During the first six months of the year the two New Jersey regiments kept a large proportion of troops on detached duty, including one company on duty at Wyoming, Pennsylvania. Besides commanding the 2nd Regiment, Colonel Dayton had charge of the brigade, keeping his headquarters at Chatham, New Jersey. On 30 June Dayton was ordered to concentrate the whole brigade at Morristown, excepting the troops at Wyoming.

On 30 June the brigade was ordered to march towards Kingsbridge, New York. They were then redirected towards Dobb's Ferry and remained in that vicinity until August. On 21 July the brigade was ordered to send a detachment of troops to Fort Lee, and on the 28th 150 New Jersey soldiers escorted General Washington as he reconnoitered the British positions at New York from the palisades at Fort Lee.

On 29 August 1781, the Continental army left Springfield, New Jersey, bound for Virginia in an effort to trap British forces under Lord Cornwallis at Yorktown. On 2 September the American forces passed through Philadelphia on their way south; the following day the French army under General Rochambeau marched through the city. One of the places they passed, just south of the city, was the Blue Bell Inn on Cobbs Creek. There are a number of other witness sites along the route. On 5 September the French and British fleets battled for control of Chesapeake Bay. With the defeat of the British fleet the escape of Cornwallis' troops by sea was blocked.

On 23 September 1781, the first contingent of New Jersey troops under General Washington landed near Williamsburg, at which place they joined the force under Lafayette. The siege of Lord Cornwallis' forces at Yorktown began on 29 September. On 14 October, at night, the Jersey Light Infantry under Lt. Colonel Francis Barber took part in the assault and capture of Redoubt Number 10. This was one of two important strongpoints taken, Redoubt Number 9 being captured by French troops. On 19 October, the capitulation of the British and German forces at Yorktown took place, the enemy troops surrendering their arms to the French and American armies.

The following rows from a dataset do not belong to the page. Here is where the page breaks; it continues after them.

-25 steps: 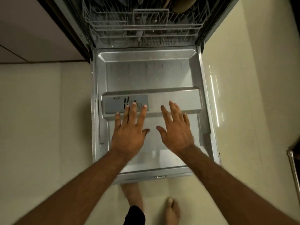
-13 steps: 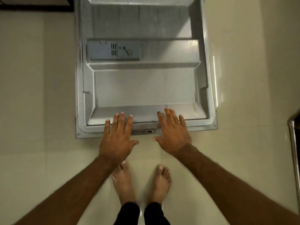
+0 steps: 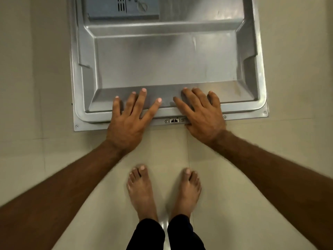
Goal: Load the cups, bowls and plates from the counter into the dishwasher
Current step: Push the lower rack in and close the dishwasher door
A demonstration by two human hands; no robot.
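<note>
Head: 2 hands, L [image 3: 126,121] + R [image 3: 203,116], on 1 door [image 3: 162,65].

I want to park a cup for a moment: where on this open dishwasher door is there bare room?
Free: the flat sunken panel of the grey steel dishwasher door, between the grey plastic detergent dispenser and the near lip. Crowded: that lip, where the left hand and right hand rest either side of the small latch.
</note>
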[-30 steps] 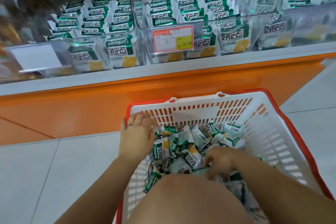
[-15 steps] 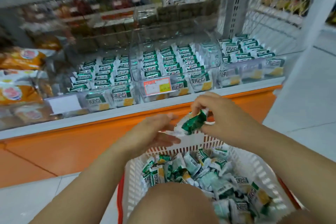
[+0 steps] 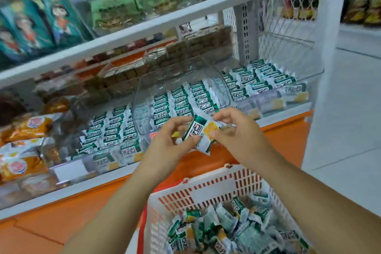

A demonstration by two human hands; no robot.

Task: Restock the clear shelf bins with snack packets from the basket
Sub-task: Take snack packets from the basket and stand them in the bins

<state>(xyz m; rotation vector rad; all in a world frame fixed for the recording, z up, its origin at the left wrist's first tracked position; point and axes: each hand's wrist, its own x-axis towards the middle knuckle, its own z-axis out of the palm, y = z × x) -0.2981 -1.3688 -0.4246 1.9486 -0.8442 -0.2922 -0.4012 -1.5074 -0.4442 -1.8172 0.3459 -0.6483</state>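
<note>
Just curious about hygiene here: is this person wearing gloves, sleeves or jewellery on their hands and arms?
No. The left hand and right hand are ungloved, and no sleeve, watch, bracelet or ring shows anywhere up either arm.

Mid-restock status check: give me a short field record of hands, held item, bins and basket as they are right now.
left hand: grips the held packet from its left side
right hand: pinches the same packet from the right
held packet: green and white, raised in front of the middle bin, above the basket
middle bin: clear, rows of matching packets, back part looks unfilled
basket: white, red rim, many loose packets inside
step: packet not yet placed in a bin
</note>
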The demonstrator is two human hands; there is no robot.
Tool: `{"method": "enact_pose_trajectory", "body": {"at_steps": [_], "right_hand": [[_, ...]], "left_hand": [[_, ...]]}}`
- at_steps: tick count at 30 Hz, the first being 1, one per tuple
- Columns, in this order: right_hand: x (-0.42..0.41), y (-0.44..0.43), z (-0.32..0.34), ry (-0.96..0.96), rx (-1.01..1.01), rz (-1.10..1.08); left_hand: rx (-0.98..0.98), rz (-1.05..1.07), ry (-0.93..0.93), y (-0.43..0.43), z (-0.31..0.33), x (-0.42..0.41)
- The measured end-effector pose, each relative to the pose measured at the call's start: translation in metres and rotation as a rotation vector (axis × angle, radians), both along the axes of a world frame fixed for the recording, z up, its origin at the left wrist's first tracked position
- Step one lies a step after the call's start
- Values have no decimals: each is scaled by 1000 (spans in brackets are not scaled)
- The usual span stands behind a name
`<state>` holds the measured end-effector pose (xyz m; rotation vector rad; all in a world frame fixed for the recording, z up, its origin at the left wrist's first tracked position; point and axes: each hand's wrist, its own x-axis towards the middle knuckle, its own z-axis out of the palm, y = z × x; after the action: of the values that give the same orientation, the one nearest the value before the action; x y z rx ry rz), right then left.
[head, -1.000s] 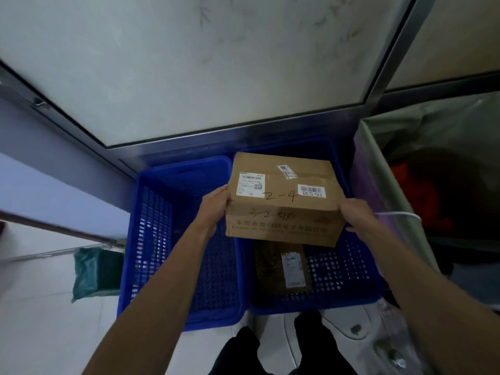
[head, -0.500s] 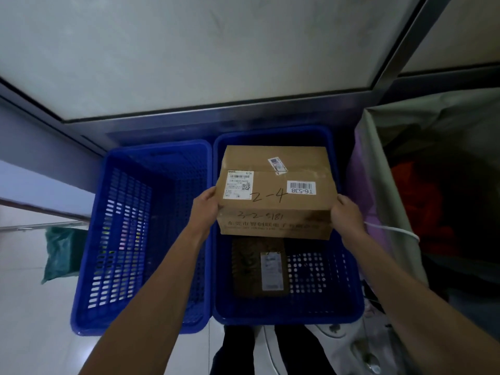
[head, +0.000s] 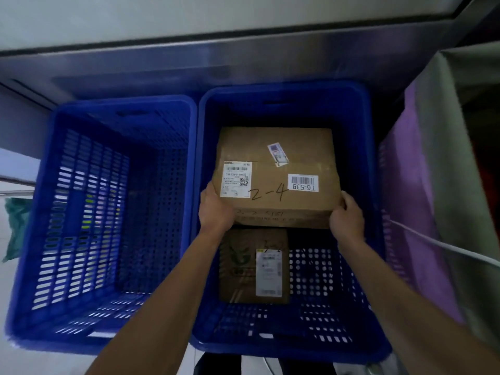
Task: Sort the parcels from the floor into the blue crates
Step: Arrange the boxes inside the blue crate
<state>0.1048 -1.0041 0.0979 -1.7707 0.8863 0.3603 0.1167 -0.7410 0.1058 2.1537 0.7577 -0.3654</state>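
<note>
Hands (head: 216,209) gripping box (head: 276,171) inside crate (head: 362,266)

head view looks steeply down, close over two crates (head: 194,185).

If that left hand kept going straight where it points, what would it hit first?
The left hand grips the cardboard box; past its side, probably the right crate's far wall, though depth is unclear.

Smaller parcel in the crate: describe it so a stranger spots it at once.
Of the blue pair, look in the right crate. On its floor, nearer the person than the large box marked 2-4, lies the smaller parcel. It is darker, with a green logo.
</note>
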Motion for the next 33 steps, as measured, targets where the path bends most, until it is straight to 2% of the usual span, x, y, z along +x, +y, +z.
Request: {"method": "enact_pose_trajectory", "body": {"at_steps": [5, 10, 13, 20, 23, 27, 29, 33], "right_hand": [[12, -4, -33, 21, 11, 60], [27, -14, -29, -50, -47, 115], [28, -13, -35, -85, -55, 89], [2, -6, -63, 96, 45, 32], [-1, -4, -68, 179, 43, 96], [-9, -5, -76, 366, 20, 335], [-10, -5, -72, 384, 18, 373], [-10, 0, -51, 397, 36, 377]], "left_hand": [[59, -55, -4, -7, -48, -8], [72, -6, -40, -9, -52, -1], [92, -66, -45, -6, -59, -10], [138, -236, 207, -10, -82, -17], [203, -312, 366, -7, -87, -12], [289, -484, 612, -16, -93, -17], [280, -517, 686, -22, -90, -20], [219, -544, 722, -29, -74, -27]]}}
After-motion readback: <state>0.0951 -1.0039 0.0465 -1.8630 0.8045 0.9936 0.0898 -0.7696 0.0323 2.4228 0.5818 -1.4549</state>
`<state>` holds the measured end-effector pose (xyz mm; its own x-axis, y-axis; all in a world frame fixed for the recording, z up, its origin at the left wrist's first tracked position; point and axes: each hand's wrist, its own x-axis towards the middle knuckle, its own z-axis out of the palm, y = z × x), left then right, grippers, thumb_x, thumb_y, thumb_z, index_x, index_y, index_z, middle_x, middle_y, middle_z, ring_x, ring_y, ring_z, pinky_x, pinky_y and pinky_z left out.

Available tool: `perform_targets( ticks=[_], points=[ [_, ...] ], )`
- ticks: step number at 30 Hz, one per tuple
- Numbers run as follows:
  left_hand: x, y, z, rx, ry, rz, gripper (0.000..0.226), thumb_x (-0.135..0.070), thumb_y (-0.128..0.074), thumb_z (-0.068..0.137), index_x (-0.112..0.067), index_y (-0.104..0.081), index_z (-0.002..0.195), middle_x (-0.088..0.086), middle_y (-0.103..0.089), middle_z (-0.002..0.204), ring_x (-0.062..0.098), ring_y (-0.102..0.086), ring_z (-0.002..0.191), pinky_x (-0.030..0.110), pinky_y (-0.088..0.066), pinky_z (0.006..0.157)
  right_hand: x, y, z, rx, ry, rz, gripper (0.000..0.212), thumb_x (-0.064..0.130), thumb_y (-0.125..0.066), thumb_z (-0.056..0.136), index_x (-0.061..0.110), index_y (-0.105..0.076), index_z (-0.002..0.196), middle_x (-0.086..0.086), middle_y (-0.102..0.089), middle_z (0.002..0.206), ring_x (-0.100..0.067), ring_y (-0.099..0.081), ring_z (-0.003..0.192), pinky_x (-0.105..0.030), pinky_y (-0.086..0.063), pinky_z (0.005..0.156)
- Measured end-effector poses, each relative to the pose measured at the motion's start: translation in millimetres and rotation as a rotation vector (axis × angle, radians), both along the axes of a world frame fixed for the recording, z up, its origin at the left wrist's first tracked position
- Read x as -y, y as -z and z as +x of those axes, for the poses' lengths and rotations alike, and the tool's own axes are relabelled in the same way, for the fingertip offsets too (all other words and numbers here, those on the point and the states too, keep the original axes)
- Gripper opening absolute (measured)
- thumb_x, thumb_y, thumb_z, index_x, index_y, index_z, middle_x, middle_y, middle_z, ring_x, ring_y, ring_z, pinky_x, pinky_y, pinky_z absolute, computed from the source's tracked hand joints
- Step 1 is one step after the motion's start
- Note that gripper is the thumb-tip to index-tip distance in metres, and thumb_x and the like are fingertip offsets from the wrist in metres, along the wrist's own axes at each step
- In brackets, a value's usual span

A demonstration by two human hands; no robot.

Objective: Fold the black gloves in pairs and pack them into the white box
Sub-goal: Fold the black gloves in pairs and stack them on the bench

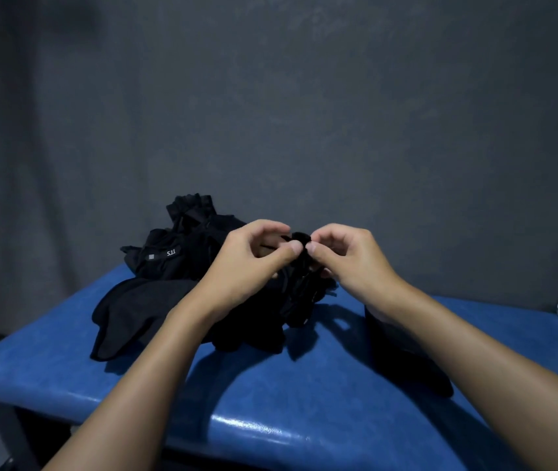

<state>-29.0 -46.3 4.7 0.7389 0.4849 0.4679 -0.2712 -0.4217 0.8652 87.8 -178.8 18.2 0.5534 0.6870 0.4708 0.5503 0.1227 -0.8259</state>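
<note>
Against a dark grey wall (304, 96), a glossy blue padded table (271, 396) holds heaped black gloves (155, 300); left hand (250, 263) and right hand (349, 256) both pinch one glove (299, 266).

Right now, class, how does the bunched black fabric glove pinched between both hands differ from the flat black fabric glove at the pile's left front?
The bunched black fabric glove hangs pinched by the left hand and right hand; the flat black fabric glove lies on the blue padded table, gripped by neither. The bunched glove is crumpled and narrow; the flat glove is spread wide. Both are black fabric.
</note>
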Motion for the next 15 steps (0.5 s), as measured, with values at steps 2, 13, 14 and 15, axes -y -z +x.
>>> perform_targets(
  ticks=[2, 13, 14, 15],
  points=[
    [3, 1, 0, -0.045, 0.059, -0.004, 0.037, -0.031, -0.079, 0.081, -0.019, -0.067, 0.114, 0.006, -0.073, 0.098, 0.01, -0.07, 0.084, 0.025, -0.057, 0.07, 0, 0, 1, -0.006, 0.001, -0.007, 0.011, 0.008, -0.063, 0.092, 0.011, -0.065, 0.081, -0.003, -0.065, 0.073, -0.008, -0.06, 0.065, -0.022, -0.048, 0.06],
    [9, 1, 5, 0.015, 0.008, 0.062, 0.013, -0.017, -0.069, 0.093, -0.019, -0.073, 0.105, -0.002, -0.069, 0.091, 0.006, -0.06, 0.084, 0.019, -0.049, 0.076, 13, -4, 2, -0.156, 0.004, 0.0, 0.008, 0.012, -0.062, 0.091, 0.009, -0.064, 0.085, -0.011, -0.055, 0.074, -0.019, -0.049, 0.067, -0.029, -0.041, 0.062],
    [8, 1, 6, 0.008, -0.002, 0.073, 0.016, -0.017, -0.071, 0.091, -0.02, -0.073, 0.106, -0.003, -0.07, 0.094, 0.007, -0.062, 0.088, 0.019, -0.049, 0.081, 16, -6, 1, -0.181, 0.004, -0.002, 0.009, 0.009, -0.06, 0.092, 0.009, -0.063, 0.083, -0.008, -0.055, 0.071, -0.015, -0.05, 0.063, -0.025, -0.042, 0.059],
    [9, 2, 7, -0.004, 0.007, 0.067, 0.017, -0.016, -0.072, 0.09, -0.02, -0.073, 0.106, -0.004, -0.072, 0.096, 0.008, -0.065, 0.092, 0.021, -0.05, 0.083, 19, -7, 1, -0.205, 0.001, -0.007, 0.011, 0.008, -0.059, 0.092, 0.01, -0.063, 0.081, -0.004, -0.055, 0.067, -0.011, -0.05, 0.059, -0.022, -0.042, 0.056]
  ],
)
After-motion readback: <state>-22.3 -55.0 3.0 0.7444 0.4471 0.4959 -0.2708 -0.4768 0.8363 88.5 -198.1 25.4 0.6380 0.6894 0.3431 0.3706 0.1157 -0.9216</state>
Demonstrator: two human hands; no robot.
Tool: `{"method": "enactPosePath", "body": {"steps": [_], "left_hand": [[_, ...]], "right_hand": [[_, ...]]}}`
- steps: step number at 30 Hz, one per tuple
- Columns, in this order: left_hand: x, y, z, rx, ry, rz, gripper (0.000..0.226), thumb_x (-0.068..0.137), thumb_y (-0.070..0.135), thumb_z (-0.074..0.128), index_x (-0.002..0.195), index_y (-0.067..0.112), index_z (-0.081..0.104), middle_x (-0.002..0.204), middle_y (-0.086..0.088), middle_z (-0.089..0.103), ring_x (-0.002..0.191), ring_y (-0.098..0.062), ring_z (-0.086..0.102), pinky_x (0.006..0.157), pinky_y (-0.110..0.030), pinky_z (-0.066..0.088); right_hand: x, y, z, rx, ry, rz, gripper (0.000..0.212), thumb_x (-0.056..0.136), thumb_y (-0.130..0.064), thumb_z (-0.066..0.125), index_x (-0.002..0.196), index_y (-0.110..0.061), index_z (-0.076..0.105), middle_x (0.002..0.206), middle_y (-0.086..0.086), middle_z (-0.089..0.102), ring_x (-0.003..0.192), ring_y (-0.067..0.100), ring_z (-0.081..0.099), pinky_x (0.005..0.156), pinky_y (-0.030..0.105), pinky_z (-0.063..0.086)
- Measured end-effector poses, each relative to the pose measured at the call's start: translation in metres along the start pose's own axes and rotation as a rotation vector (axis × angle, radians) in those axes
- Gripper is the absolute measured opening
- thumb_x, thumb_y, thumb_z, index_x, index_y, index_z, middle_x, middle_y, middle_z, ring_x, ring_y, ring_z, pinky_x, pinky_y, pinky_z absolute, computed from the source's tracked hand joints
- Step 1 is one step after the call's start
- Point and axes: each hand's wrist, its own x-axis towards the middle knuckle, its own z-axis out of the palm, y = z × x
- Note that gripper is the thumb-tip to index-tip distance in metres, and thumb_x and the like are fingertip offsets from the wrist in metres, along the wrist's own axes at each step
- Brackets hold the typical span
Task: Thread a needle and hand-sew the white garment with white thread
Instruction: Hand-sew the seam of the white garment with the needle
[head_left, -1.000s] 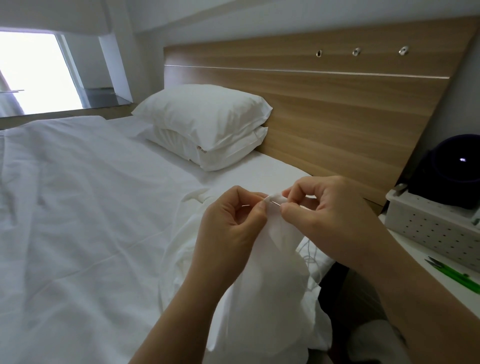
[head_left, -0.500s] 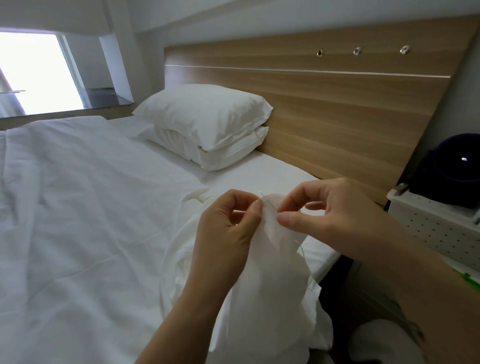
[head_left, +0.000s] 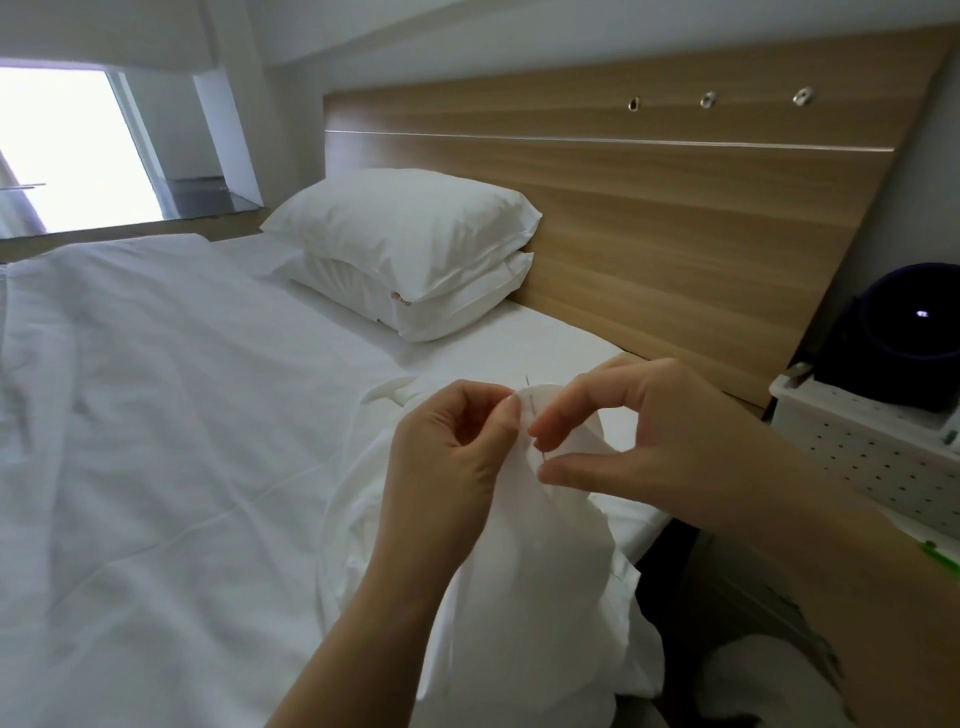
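My left hand (head_left: 447, 457) pinches the fold of the white garment (head_left: 519, 571), held above the bed (head_left: 208, 415), with the needle (head_left: 528, 384) stuck through it, while my right hand (head_left: 665, 431) is released, thumb and forefinger apart beside it; I should grip the tip and pull straight, keeping the fold taut.

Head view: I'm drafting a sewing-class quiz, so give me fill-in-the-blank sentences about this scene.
1. A thin metal needle pokes from the white fabric garment, just above the left hand's ___.
2. ___ white pillows lie stacked by the wooden headboard.
3. The white perforated plastic basket stands on the person's ___ side.
Missing words: thumb; two; right.
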Motion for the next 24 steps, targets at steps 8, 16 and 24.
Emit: {"method": "enactPosePath", "body": {"steps": [8, 16, 24], "left_hand": [[-0.002, 0.005, 0.001, -0.030, -0.031, 0.010, 0.019, 0.089, 0.017, 0.063, 0.077, 0.029, 0.071, 0.074, 0.017, 0.069, 0.072, -0.002, 0.063, 0.064, -0.012, 0.050], [0.001, 0.001, -0.004, 0.008, -0.052, -0.001, 0.018, 0.090, 0.017, 0.063, 0.078, 0.029, 0.070, 0.073, 0.018, 0.069, 0.071, 0.001, 0.063, 0.065, -0.010, 0.048], [0.000, 0.004, -0.004, 0.029, -0.118, 0.041, 0.015, 0.088, 0.018, 0.063, 0.081, 0.028, 0.072, 0.076, 0.006, 0.072, 0.072, -0.014, 0.067, 0.068, -0.024, 0.056]], "right_hand": [[0.006, 0.015, 0.005, -0.167, 0.245, -0.104, 0.006, 0.073, -0.045, 0.065, 0.077, -0.042, 0.068, 0.072, -0.034, 0.059, 0.093, -0.004, 0.053, 0.079, 0.006, 0.035], [0.018, 0.017, -0.013, 0.173, 0.268, 0.187, 0.045, 0.057, -0.068, 0.054, 0.078, -0.032, 0.071, 0.081, -0.019, 0.068, 0.081, 0.006, 0.062, 0.073, 0.020, 0.049], [0.037, 0.010, -0.003, 0.301, -0.076, 0.362, 0.024, 0.075, -0.042, 0.072, 0.077, -0.019, 0.077, 0.083, 0.002, 0.075, 0.084, 0.020, 0.071, 0.084, 0.041, 0.055]]}}
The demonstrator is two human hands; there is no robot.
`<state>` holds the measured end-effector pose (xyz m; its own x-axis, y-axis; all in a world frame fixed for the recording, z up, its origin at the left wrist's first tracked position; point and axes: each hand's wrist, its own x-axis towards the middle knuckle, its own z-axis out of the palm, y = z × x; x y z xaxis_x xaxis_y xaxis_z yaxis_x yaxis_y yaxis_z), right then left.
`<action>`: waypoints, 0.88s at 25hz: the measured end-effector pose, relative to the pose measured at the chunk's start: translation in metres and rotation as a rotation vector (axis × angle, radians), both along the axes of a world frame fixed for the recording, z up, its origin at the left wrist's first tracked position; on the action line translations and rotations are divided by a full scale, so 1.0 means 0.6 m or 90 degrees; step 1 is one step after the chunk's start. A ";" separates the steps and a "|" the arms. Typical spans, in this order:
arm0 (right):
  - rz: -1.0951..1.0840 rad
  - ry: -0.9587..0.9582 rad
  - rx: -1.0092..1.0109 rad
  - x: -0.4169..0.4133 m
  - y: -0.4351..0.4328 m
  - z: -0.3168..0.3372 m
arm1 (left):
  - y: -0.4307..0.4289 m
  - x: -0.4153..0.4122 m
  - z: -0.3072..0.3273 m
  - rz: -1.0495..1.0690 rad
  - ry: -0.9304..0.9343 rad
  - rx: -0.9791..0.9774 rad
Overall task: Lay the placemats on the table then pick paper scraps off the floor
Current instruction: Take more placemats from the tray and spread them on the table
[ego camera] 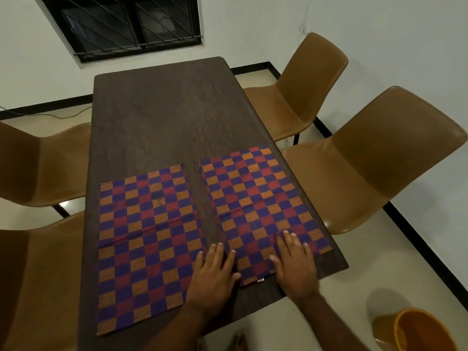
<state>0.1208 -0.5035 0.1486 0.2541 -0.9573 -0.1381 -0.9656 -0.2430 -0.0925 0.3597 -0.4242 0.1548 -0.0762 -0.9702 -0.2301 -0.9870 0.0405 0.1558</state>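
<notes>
Closest to me, at the near end of the table (164,115), I see both hands lying flat. The left hand (215,272) rests with straight, spread fingers (218,252) over the bare strip of table between the two mats. Its thumb reaches onto the near inner corner of the right placemat (253,193). The right hand (295,264) presses flat on the near part of the same placemat, fingers also straight and apart. Neither hand grips anything.

The right placemat, checked in blue, red and orange, lies on the right half of the table. Its outer edge runs along the right table edge and a small white tag shows at its near edge. The left placemat (141,239) has the same pattern and lies flat on the left half of the table. It comes closer to the near table end than the right one does.

On the floor (342,287) to the right of the near table end stands an orange bucket (423,330). Two brown chairs stand along the right side of the table, the near one (379,160) and the far one (304,89). Two more stand along the left side, near (38,287) and far (38,163). The far half of the table shows only dark wood. Beyond the far table end there is a dark barred window (126,24) in the white wall, and a thin cable (63,115) lies on the floor beyond the table's far left corner.
</notes>
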 end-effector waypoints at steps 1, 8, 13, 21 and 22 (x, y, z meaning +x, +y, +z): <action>0.027 -0.014 0.002 0.028 0.012 0.007 | 0.000 0.012 0.001 0.007 -0.008 0.012; -0.045 -0.075 -0.036 0.118 0.038 0.077 | -0.063 0.065 0.064 -0.020 0.014 -0.051; -0.168 -0.082 -0.093 0.072 0.083 0.110 | -0.105 0.018 0.118 -0.143 0.020 -0.119; -0.446 -0.045 -0.097 -0.143 0.343 0.080 | 0.035 -0.242 0.092 -0.408 0.068 -0.108; -0.488 -0.038 -0.087 -0.172 0.393 0.070 | 0.069 -0.282 0.082 -0.450 0.075 -0.095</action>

In December 1781 the New Jersey regiments "take Post somewhere in the Vicinity of Morristown" for their winter cantonment. The troops may have been housed once more in the old Pennsylvania Line huts at Mount Kemble. Through the first half of the year the Jersey regiments spent most of the time in small detachments doing duty as guards and picquets. On 29 August they left their huts and marched north to join the main army on the other side of the Hudson at King's Ferry, New York. Leaving Verplank's in October and traveling north, they marched from "Murderer's Creek" on the 29th a distance of "about five miles to our ground for hutting and encamped."

On 30 October General Washington wrote from Newburgh, New York, that the regiments of "New Jersey, are hutting in the Neighborhood of this place" it being "of Importance to the Health, care and comfort of the Troops, as well as economical on many Accounts, that they should be early put into Quarters for the Winter." This, the last cantonment for the army, was located at New Windsor, New York.

This last winter was relatively uneventful. Ebenezer Elmer, surgeon's mate and then surgeon to the 2nd New Jersey Regiment from 1777 to 1783, recorded the end of the war in his diary. On 19 April "The cessation of hostilities was announced in camp just eight years from the commencement thereof." And finally "Our brigade received our furloughs, and we all decamped" on 6 June 1783. The war was finally, and successfully, over.